A Note For You If You’re Having A Bad Day
Dear Friend,
I keep a running list of things I might someday like to write to you about, and mostly I don’t write to you about these things, because they aren’t good ideas. (Do you have something like this? What are some of your bad ideas? Is it a good idea for us to round up all our bad ideas?) On the top of a recent list of topics is “Haircut (you have to go through a part you hate to get to a part you like).” I was going to delete that altogether, because “haircut” didn’t go the way I thought it was going to go, and while I did go through a part I hated, and I did get to a part I liked, I didn’t walk the path I’d intended, so I can’t write the letter I imagined.

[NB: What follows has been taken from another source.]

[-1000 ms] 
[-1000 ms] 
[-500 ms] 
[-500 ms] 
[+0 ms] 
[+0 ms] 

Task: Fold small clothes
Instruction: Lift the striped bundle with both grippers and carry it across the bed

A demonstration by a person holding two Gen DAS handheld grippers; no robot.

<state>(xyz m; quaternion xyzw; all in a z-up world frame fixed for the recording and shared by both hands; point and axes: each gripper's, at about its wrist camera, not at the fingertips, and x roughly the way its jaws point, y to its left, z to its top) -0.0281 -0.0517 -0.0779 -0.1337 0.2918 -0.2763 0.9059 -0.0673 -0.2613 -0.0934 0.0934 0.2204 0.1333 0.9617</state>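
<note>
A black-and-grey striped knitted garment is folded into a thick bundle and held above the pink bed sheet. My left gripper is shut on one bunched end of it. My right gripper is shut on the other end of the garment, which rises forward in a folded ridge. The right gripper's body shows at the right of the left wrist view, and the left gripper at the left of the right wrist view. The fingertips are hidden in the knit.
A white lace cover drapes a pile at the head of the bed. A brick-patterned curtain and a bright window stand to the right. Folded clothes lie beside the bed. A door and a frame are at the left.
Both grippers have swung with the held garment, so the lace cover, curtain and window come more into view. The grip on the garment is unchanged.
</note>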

Here’s the letter I wanted to write:
Dear Friend,
I had bangs, and I grew them out, and I hated growing them out, but because I waited, I was able to get a chic, bang-less haircut. Now I look terribly chic and cool, and I have no bangs. This is extraordinary, because I am able to flaunt my forehead wrinkles, a thing I want to do as a political statement. On top of that, I look like a mean legacy art dealer who says things like, “If you don’t understand it, that’s entirely your problem, and get out of my gallery.”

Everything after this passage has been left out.